Guitarist, Singer, American Idol Finalist, Current Singer of Quiet Riot
While many remember James Durbin as a finalist in the tenth season of American Idol, many more also remember him for his raw honesty about pursuing his dream while living with autism.
His openness about his autism spectrum diagnosis gave this developmental disorder an international voice, letting millions of his fans know that autism is not a disability and that having autism is like having an “extra sprinkle of genius.”
James received his autism diagnosis at the age of 10, right around the time he got a hand-me-down guitar. He said playing the guitar was like therapy, helping him focus. According to James, “Music is like medicine.” He also credited his mom with providing a great deal of support throughout his childhood. “She made sure that I had great outlets and she got a godsend when she discovered I loved music, art and theater.”

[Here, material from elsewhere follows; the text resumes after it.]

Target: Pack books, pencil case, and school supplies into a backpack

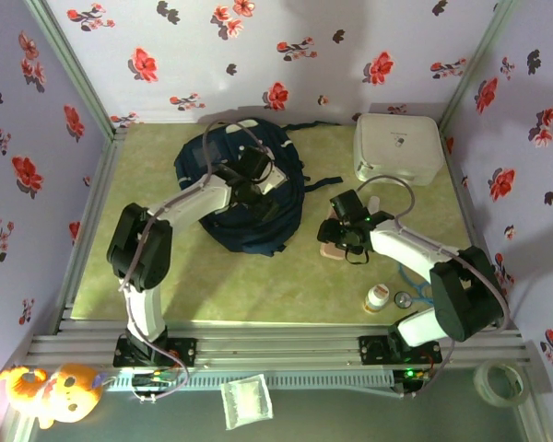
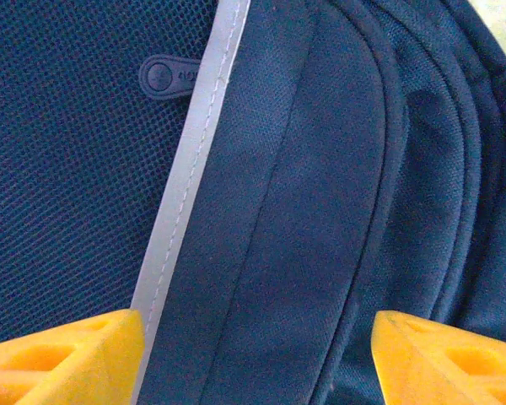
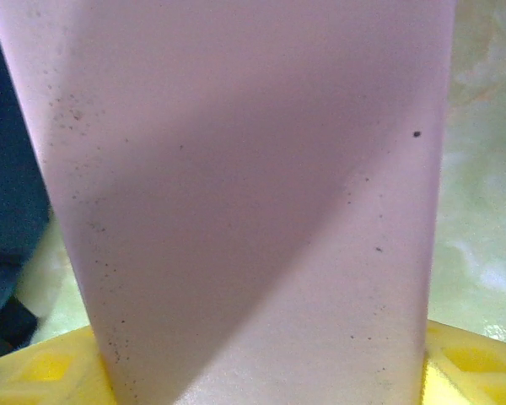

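The navy backpack lies flat at the table's middle. My left gripper hovers low over it. In the left wrist view its yellow fingers stand apart on either side of a padded fold of the backpack, next to the thin white stripe. My right gripper is down on the pinkish-tan pencil case, just right of the backpack. In the right wrist view the pencil case spans the whole gap of that gripper, with a yellow finger against each of its long sides. The books are hidden.
A white rounded box stands at the back right. A small white bottle and a small round item sit near the right arm's base. A tape roll, a plastic bag and a plush toy lie off the mat in front.
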Robot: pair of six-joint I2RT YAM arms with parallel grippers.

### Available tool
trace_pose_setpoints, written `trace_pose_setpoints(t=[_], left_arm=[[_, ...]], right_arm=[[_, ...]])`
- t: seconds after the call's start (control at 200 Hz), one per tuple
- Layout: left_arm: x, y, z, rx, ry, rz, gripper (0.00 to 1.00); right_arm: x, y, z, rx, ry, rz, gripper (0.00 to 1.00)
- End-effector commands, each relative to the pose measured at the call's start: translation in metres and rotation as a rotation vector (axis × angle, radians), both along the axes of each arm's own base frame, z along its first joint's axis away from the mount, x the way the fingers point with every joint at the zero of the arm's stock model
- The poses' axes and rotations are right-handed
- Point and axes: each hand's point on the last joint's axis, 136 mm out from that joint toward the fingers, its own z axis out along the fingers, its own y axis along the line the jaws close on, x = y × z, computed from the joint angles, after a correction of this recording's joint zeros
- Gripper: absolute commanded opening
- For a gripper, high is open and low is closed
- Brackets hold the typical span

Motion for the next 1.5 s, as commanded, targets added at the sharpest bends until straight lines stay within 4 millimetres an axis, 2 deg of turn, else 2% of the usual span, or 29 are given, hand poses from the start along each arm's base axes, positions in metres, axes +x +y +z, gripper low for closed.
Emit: trace_pose_setpoints(t=[0.0, 0.17, 0.305, 0.43, 0.55, 0.715, 0.825, 0.91, 1.08, 1.29, 1.38, 1.495], left_arm=[[-0.001, 0.002, -0.007, 0.075, 0.017, -0.017, 0.71], [-0.001, 0.0, -0.013, 0.131, 0.036, -0.021, 0.71], [0.007, 0.002, -0.01, 0.2, -0.009, 0.018, 0.64], [0.014, 0.006, 0.001, 0.215, -0.057, 0.054, 0.52], [0.018, 0.008, 0.019, 0.2, -0.104, 0.07, 0.36], [0.022, 0.011, 0.046, 0.159, -0.179, 0.107, 0.22], [0.019, 0.011, 0.063, 0.123, -0.206, 0.122, 0.12], [0.017, 0.009, 0.079, 0.089, -0.234, 0.131, 0.0], [0.013, 0.005, 0.12, -0.009, -0.306, 0.153, 0.0], [0.005, -0.008, 0.181, -0.215, -0.392, 0.174, 0.0], [0.005, -0.015, 0.196, -0.299, -0.401, 0.188, 0.0], [0.009, -0.022, 0.205, -0.356, -0.402, 0.204, 0.0]], right_arm=[[0.018, 0.009, 0.016, 0.064, -0.058, -0.025, 0.57], [0.023, 0.012, 0.021, 0.086, -0.076, -0.03, 0.57], [0.024, 0.014, 0.022, 0.101, -0.08, -0.031, 0.57], [0.025, 0.015, 0.022, 0.109, -0.081, -0.033, 0.57], [0.025, 0.015, 0.025, 0.113, -0.088, -0.036, 0.57], [0.026, 0.014, 0.025, 0.114, -0.091, -0.04, 0.56], [0.026, 0.014, 0.026, 0.125, -0.095, -0.045, 0.56], [0.026, 0.014, 0.028, 0.132, -0.099, -0.045, 0.56], [0.032, 0.018, 0.045, 0.177, -0.144, -0.033, 0.56], [0.041, 0.038, 0.082, 0.286, -0.25, 0.052, 0.56], [0.044, 0.047, 0.097, 0.32, -0.297, 0.086, 0.56], [0.049, 0.065, 0.116, 0.379, -0.348, 0.135, 0.55]])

According to James, his first single, “Parachute” is about both relationships and living with autism, referring to it as a mantra about the need to push through challenges and get rid of negativity so you can be your best person. He donated a portion of the proceeds from his 2014 album, Celebrate, to Autism Speaks.

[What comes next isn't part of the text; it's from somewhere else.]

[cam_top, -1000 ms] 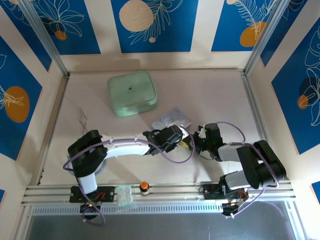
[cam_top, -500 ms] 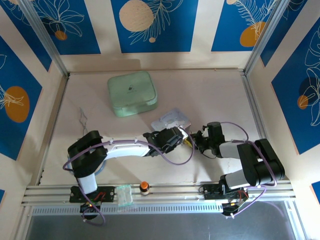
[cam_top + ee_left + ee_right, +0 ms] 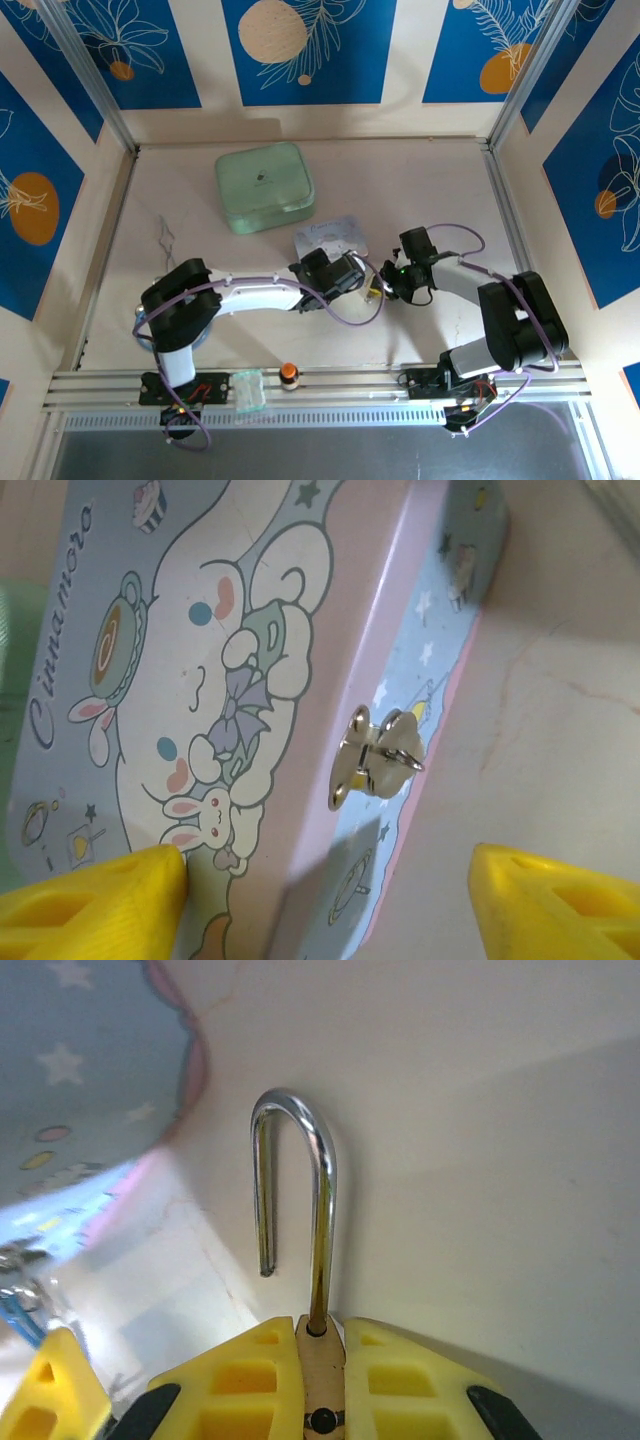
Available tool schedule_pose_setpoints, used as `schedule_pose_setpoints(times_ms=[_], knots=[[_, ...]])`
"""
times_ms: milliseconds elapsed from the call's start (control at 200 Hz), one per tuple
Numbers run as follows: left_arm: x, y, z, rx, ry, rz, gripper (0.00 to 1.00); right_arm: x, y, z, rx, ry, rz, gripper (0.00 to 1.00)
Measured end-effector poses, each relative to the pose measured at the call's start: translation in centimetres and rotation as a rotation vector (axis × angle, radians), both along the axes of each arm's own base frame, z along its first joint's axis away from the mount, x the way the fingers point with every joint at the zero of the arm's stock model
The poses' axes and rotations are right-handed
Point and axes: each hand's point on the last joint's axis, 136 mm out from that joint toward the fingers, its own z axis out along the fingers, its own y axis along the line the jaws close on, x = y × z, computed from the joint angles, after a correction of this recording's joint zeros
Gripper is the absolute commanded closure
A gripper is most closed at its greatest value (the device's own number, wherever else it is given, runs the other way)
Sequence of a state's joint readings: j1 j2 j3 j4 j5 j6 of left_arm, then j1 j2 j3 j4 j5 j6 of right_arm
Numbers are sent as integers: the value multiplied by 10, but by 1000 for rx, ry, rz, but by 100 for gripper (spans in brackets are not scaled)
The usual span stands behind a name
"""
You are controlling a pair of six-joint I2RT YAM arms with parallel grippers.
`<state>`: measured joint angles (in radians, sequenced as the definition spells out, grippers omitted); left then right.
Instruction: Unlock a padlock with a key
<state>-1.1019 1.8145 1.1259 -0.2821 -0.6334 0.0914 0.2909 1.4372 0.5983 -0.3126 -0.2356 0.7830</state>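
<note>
The right end effector point(image 3: 320, 1370) pinches the padlock point(image 3: 319, 1345) (its shackle point(image 3: 296, 1120) has one leg free). The left end effector point(image 3: 325, 905) is spread, with the closed cartoon tin point(image 3: 220, 680) just ahead, contents hidden.

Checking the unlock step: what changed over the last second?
The right gripper pivoted, its wrist end swinging toward the far side and slightly left. It now holds the padlock with the shackle open. The tin shifted a little left and turned. The left gripper barely moved and is open. The green box and bottle stayed put.
</note>
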Motion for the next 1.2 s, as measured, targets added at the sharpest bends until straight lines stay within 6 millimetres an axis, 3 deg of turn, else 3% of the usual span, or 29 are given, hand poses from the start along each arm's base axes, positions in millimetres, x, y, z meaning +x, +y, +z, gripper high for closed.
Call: schedule_pose_setpoints(times_ms=[165, 230, 325, 340, 535, 715, 845, 1016, 1151, 1171, 1201], knots=[[10, 11, 1, -22, -4, 73, 18, -11, -4, -2, -50, 82, 72, 90], [14, 15, 1, -43, 4, 97, 9, -13, -4, -1, -67, 109, 98, 89], [14, 21, 2, -74, 21, 124, 5, -14, -7, 0, -117, 138, 128, 87], [13, 21, 3, -80, 25, 127, 0, -14, -8, 0, -127, 142, 132, 87], [7, 24, 22, -186, 33, 144, 0, -11, -25, 0, -245, 168, 169, 76], [-1, 30, 35, -266, 36, 155, 0, -14, -33, -5, -281, 191, 183, 72], [-6, 37, 42, -297, 36, 164, 0, -14, -32, -4, -277, 182, 200, 56], [-11, 45, 58, -350, 19, 172, 0, -13, -36, -1, -304, 170, 208, 44], [-14, 60, 75, -411, -7, 191, 0, -10, -51, 7, -380, 133, 191, 25], [-14, 63, 78, -420, -12, 195, 0, -9, -53, 10, -391, 120, 180, 15], [-13, 69, 83, -433, -25, 204, 1, -7, -56, 14, -411, 99, 169, 13]])
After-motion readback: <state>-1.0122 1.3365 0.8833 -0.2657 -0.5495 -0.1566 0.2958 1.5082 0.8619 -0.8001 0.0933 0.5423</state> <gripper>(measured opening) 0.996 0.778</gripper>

James is still pursuing his music interests, and is currently the lead singer of Quiet Riot.
Arguably the most prolific composer of the classical period, Amadeus Mozart composed more than 600 works, including operas, concertos, and symphonies. The span of his work is remarkable, but what’s even more impressive is that he began exploring his craft at the tender age of four. His parents noted he had a unique ability to learn and remember music. It was said he could learn a piece of music in just a half hour at this age. By the age of six, he began composing, and by the age of eight, he was writing symphonies.
Mozart was a child prodigy, to say the least, possessing a perfect musical memory and an almost god-given ability to read music. His hearing was so delicate that loud sounds would make him physically ill – a telltale indicator of autism spectrum disorder.
But among these gifts, Mozart was said to display a number of unusual social behaviors. While, of course, autism spectrum disorder was unheard of at the time, many of his behaviors would be dead giveaways now.
He struggled with impulse control and often engaged in dangerous behavior. As Mozart’s sister, Nannerl, put it: “Never, until he died, did he learn to exercise the most elementary forms of self‐control.”
Even his compositions may have indicated difficulties with attention, and many of his musical phrases mirrored his fixation with word repetition. Other reported behaviors included repeated facial expressions, repetitive body motions, and fixations on new things that caught his fancy.
Despite these challenges, it is “Symphony No. 40, 1st Movement ‘Allegro’” and hundreds others that are his legacy, confirming what those who struggle with autism and the people who love them already know: Autism doesn’t define who they are and does not limit what they can achieve.